WHAT NEEDS TO BE DONE: Pick out each line below containing "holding".

EXERCISE MATERIALS: Begin

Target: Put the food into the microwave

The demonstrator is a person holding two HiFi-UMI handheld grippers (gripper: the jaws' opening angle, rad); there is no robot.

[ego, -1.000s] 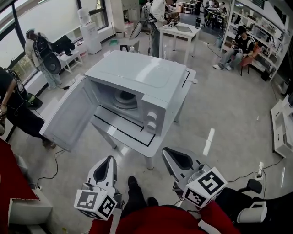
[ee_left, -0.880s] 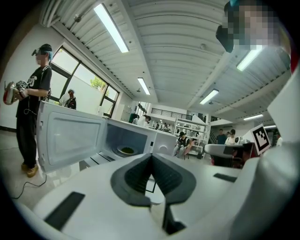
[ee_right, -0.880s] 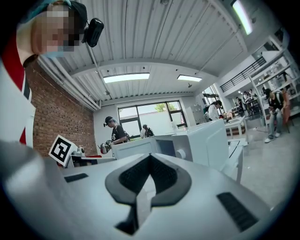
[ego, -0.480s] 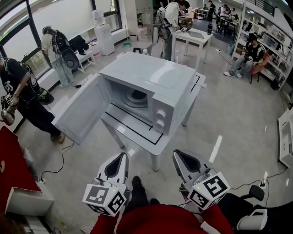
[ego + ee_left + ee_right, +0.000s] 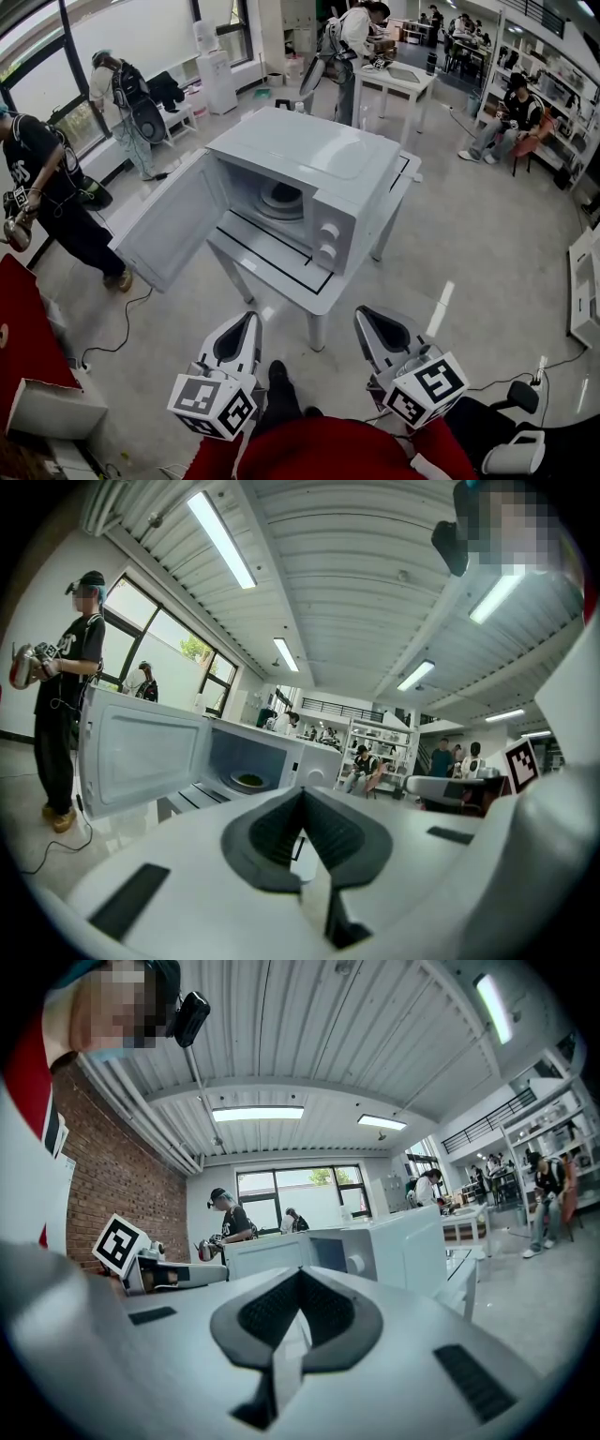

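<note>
A white microwave (image 5: 309,183) stands on a small white table (image 5: 300,286) with its door (image 5: 173,230) swung wide open to the left. Inside the cavity rests a pale plate (image 5: 281,199); in the left gripper view the plate (image 5: 248,780) carries something greenish. My left gripper (image 5: 250,319) and right gripper (image 5: 362,313) hover side by side low in front of the table, short of it, both pointing at the microwave. The left gripper (image 5: 302,794) is shut with nothing in it. The right gripper (image 5: 300,1274) is shut too and holds nothing.
A person (image 5: 42,197) stands left of the open door, with a cable (image 5: 122,328) on the floor near them. More people and a white table (image 5: 398,80) are behind the microwave. A red surface (image 5: 23,319) lies at my left.
The head view swung, so the microwave now sits further right and nearer the centre. Both grippers stay shut and low in front of the table, the right one shifted slightly.
</note>
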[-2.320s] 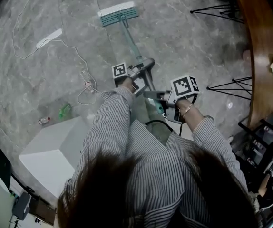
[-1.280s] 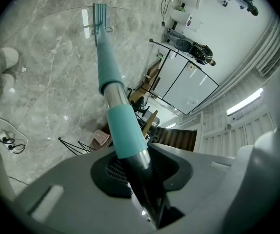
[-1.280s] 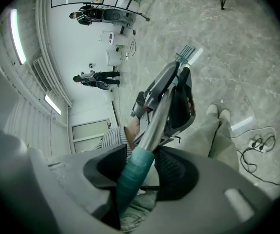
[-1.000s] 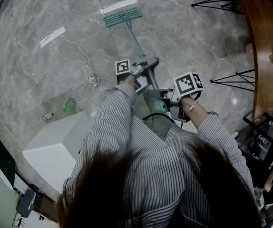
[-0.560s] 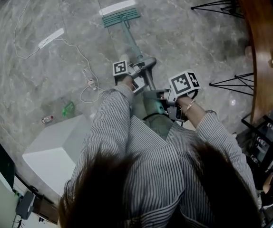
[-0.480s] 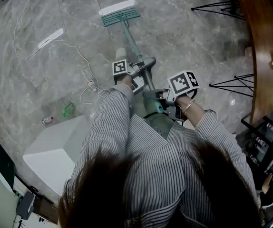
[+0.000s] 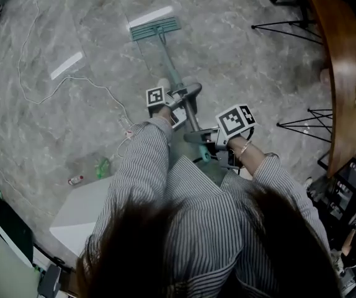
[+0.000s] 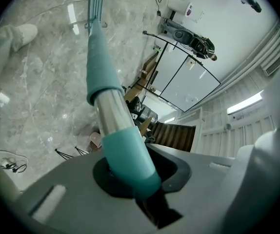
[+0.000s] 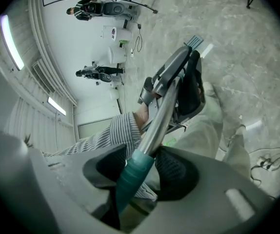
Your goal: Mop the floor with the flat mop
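The flat mop's teal head (image 7: 155,28) lies flat on the grey marble floor ahead of me, and its handle (image 7: 169,61) slants back toward my body. My left gripper (image 7: 187,95) is shut on the handle's middle; its jaws have just closed tighter round the teal sleeve (image 8: 115,126). The left gripper (image 8: 130,177) looks down the shaft to the mop head (image 8: 95,6). My right gripper (image 7: 196,136) is shut on the handle's upper teal end (image 9: 132,177), nearer my body. In the right gripper view the left gripper (image 9: 171,82) shows further down the shaft.
A white cable (image 7: 72,82) snakes over the floor at the left, with a green bottle (image 7: 102,165) and a white box (image 7: 82,216) near my left side. A curved wooden table (image 7: 342,73) and black wire stands (image 7: 302,126) lie at the right. My shoe (image 7: 164,84) is beside the handle.
The mop and both grippers have gone forward over the floor. The cable, the bottle and the white box now sit lower and further right in the head view.
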Motion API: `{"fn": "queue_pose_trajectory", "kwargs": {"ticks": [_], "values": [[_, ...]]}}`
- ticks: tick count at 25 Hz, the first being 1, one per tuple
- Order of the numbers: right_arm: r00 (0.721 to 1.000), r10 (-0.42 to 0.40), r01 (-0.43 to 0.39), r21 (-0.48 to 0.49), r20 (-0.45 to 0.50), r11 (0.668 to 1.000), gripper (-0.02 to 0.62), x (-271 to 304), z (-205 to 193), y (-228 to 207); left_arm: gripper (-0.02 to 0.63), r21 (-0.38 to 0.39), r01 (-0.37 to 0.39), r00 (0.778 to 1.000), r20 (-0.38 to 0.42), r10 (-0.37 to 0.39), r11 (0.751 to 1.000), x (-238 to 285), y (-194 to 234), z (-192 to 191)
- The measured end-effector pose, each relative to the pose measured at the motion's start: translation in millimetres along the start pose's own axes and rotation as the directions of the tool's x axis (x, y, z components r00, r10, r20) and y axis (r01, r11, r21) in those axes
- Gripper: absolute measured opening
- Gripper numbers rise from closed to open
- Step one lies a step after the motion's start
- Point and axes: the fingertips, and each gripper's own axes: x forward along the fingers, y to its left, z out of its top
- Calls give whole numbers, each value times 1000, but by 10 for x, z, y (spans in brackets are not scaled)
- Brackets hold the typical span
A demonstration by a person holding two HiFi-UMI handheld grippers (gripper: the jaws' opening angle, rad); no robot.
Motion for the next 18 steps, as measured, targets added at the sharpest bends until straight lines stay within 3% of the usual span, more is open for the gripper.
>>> {"fn": "queue_pose_trajectory", "kwargs": {"ticks": [8, 18], "values": [[998, 37, -37, 3, 59, 999, 186, 166, 1217, 387, 60, 17, -45, 999, -25, 46, 999, 213, -543, 1092], [982, 37, -40, 12, 183, 999, 187, 117, 2869, 917, 84, 87, -28, 999, 49, 24, 996, 616, -1403, 2540]]}}
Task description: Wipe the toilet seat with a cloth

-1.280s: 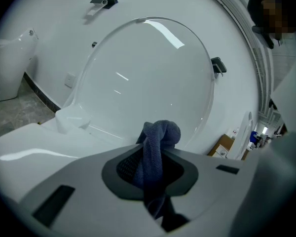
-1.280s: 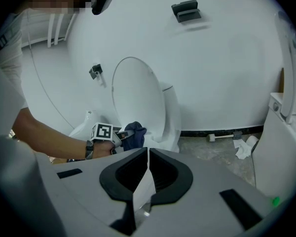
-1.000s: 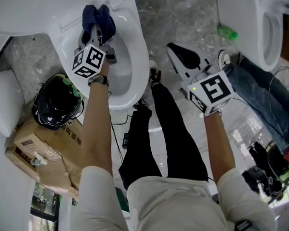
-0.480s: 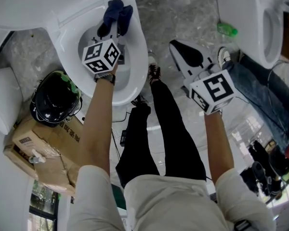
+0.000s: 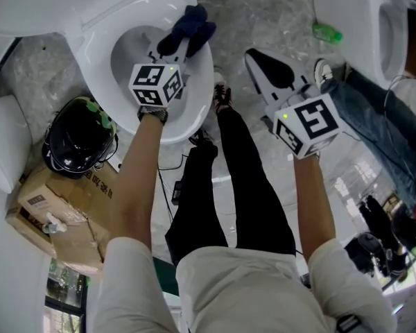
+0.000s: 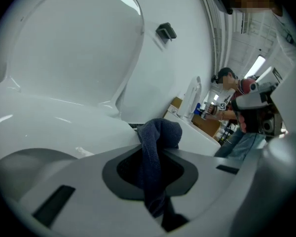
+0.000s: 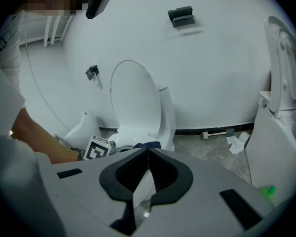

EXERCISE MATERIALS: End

SOLUTION:
The demonstrator is a person holding two HiFi-UMI handheld grippers (gripper: the jaws' opening angle, rad); there is no robot.
A demonstration by a person holding two HiFi-UMI handheld grippers (gripper: the jaws' opening angle, rad); no robot.

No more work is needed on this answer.